Would you return the data below exactly as it stands, with every picture left out?

+++++

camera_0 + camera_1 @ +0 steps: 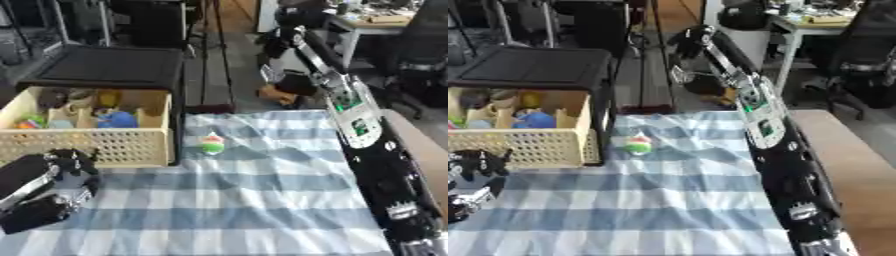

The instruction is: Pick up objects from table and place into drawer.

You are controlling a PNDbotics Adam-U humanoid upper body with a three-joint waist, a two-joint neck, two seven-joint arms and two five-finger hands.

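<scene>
Pick step not begun; small green-and-pink ball (212,144) lies alone on checked cloth (262,200) just beside the basket (131,145); left hand (61,175) curled and empty low left; right hand's fingers can't be told; next: reach and grasp the ball.

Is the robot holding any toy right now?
No. The left robot hand sits by the basket with nothing in it. The little green and white toy lies alone on the checked cloth. The right one isn't visible.
</scene>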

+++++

▶ [Answer space]:
camera_0 + camera_1 @ +0 steps: 

The instruction is: Pick up objects from table and place into drawer.

You are controlling a PNDbotics Adam-U humanoid upper body with a three-joint waist, a two-joint neck, two seven-joint arms and two five-finger hands.

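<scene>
Pick step not begun; small green-and-pink ball (212,144) lies alone on checked cloth (262,200) just beside the basket (131,145); left hand (61,175) curled and empty low left; right hand's fingers can't be told; next: reach and grasp the ball.

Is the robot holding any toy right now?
No. The left robot hand sits by the basket with nothing in it. The little green and white toy lies alone on the checked cloth. The right one isn't visible.
</scene>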

As written, the answer is complete.